In her first few years of her recording career, she recorded mostly country and western songs (she was one of two country singers from Australia to chart in the U.S., the other being Keith Urban). Among her country songs included "I Honestly Loved You" and "Hopelessly Devoted to You". Her successful songs from Grease included 1950s-flavored songs such as "You're The One That I Want" and "Summer Nights" both of which charted in 1978 - despite the surge in disco's popularity that year. The film's theme was actually recorded by Frankie Valli of The Four Seasons, which supposedly had more of a disco sound, despite the film being set in the 1950s.

After Grease, she starred in two other films - Xanadu in 1980; and in 1983 she reunited with her Grease co-star, John Travolta, in the film Two of a Kind.
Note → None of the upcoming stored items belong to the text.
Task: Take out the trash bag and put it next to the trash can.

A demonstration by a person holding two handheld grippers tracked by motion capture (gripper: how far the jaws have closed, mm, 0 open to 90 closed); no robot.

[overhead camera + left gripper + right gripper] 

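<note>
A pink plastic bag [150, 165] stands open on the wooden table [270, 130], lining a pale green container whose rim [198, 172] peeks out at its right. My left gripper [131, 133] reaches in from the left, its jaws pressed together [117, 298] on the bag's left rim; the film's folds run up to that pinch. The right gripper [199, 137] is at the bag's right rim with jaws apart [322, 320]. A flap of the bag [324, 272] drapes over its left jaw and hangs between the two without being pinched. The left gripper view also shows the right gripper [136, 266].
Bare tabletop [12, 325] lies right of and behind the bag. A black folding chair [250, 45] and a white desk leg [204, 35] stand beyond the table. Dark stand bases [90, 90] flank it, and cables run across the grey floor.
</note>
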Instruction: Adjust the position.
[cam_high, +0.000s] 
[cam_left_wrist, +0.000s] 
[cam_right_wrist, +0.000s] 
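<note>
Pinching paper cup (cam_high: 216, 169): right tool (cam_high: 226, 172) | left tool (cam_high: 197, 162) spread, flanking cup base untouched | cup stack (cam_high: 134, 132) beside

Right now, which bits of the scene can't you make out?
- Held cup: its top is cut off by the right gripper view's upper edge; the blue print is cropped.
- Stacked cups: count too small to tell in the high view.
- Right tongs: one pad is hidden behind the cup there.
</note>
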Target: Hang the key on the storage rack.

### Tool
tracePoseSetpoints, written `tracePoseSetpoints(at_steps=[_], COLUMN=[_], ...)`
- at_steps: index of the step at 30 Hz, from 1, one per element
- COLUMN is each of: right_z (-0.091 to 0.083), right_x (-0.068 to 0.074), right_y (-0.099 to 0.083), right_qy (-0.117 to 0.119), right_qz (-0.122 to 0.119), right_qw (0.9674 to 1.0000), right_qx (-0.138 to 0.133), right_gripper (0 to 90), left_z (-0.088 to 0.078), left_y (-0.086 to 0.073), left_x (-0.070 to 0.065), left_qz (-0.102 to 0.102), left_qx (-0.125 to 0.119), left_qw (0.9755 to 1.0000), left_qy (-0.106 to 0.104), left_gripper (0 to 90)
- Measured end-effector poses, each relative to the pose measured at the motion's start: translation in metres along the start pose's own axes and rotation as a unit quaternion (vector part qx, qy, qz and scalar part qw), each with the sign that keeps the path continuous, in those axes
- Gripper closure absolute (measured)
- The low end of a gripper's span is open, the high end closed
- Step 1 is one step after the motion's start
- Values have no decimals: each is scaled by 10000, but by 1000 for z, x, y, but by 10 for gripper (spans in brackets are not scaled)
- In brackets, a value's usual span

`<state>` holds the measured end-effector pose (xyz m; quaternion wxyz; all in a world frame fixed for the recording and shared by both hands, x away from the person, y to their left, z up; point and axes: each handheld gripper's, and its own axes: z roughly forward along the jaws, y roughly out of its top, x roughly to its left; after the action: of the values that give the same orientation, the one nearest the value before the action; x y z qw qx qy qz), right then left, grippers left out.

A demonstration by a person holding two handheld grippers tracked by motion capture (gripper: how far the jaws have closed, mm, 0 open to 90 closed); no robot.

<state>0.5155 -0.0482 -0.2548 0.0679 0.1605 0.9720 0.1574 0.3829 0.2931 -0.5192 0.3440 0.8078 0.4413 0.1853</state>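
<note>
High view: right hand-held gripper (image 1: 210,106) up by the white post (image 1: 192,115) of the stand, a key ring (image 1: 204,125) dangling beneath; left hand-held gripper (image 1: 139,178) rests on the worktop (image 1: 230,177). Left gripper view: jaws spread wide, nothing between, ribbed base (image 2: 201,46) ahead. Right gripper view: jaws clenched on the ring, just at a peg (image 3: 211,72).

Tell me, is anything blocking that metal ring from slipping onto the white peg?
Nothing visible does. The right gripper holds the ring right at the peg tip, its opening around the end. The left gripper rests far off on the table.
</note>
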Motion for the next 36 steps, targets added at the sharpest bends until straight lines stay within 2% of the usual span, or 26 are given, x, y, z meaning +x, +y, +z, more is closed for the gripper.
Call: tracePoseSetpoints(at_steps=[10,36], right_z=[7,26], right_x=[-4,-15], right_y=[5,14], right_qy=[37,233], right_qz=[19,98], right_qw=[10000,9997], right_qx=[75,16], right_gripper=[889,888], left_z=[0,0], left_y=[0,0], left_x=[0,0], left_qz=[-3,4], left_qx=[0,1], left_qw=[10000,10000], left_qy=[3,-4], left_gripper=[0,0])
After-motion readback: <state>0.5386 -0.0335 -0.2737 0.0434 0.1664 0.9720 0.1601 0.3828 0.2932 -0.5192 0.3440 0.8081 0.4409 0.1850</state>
As we headed into the 1980s, she transitioned into recording pop music and had successful hit singles into the 1980s, including "A Little More Love", "Magic", "Heart Attack", "Make a Move on Me" and "Twist of Fate" (the latter of which was her final top ten hit on the Billboard Hot 100). Her biggest hit, "Physical", spent ten weeks at #1 during the 1981-82 transition, tying a record at the time already set by Debby Boone's "You Light Up My Life" and a song from the 1950s or 1960s that I do not know off the top of my head. The success of "Physical" sparked a gym/aerobics craze around that time - helping pave the way for Jane Fonda's Workout and the TV series 20 Minute Workout.
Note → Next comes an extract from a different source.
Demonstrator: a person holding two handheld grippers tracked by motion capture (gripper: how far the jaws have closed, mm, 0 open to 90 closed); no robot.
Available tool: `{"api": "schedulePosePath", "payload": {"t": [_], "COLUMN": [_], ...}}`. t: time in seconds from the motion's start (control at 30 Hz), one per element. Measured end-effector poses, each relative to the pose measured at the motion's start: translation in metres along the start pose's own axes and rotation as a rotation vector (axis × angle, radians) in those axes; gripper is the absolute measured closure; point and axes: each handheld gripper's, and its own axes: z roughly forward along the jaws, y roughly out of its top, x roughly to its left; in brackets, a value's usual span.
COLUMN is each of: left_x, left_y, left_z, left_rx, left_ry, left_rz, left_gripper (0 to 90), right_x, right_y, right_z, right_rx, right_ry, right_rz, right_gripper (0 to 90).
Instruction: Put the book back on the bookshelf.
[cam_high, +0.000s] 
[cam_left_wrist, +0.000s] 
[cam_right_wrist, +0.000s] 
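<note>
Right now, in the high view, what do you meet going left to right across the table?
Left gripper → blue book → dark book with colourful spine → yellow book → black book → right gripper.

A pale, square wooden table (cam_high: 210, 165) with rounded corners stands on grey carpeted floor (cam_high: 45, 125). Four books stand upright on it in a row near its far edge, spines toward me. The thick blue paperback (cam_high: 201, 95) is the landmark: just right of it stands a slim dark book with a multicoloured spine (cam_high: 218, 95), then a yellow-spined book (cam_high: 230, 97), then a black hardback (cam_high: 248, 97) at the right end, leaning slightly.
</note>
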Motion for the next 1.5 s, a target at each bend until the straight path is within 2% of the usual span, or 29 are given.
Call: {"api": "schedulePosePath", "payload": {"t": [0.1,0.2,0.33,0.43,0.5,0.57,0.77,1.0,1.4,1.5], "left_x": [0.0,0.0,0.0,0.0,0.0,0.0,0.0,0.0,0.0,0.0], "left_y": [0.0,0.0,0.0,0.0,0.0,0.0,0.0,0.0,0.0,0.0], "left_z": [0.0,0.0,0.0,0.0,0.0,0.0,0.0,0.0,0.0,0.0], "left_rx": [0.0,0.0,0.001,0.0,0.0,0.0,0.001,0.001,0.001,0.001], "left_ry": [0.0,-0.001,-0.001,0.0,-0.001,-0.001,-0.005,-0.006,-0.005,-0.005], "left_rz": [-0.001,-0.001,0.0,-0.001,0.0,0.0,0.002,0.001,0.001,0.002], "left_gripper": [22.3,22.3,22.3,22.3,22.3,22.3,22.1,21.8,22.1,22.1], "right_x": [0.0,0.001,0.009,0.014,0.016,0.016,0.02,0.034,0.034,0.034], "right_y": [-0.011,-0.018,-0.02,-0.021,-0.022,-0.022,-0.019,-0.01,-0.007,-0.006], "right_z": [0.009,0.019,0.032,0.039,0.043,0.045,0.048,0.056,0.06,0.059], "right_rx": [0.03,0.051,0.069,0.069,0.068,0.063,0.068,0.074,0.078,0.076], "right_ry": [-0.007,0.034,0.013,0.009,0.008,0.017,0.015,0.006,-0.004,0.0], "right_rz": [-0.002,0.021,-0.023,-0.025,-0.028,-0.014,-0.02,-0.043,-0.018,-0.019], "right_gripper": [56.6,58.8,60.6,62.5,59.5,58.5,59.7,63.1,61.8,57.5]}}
On the Billboard Hot 100, her success would be overshadowed by several songs after 1991 spending more weeks at #1, namely "One Sweet Day" by Mariah Carey and Boyz II Men - which spent 16 weeks at #1 in 1996, a record that would be tied in recent years by a song in recent years that I do not recall off the top of my head.

Her death occurred exactly 42 years after the theatrical release of Xanadu, in which she starred, and performed the theme song with Electric Light Orchestra (who were renamed by the shortened name ELO then).

We honestly loved her. May she rest in peace.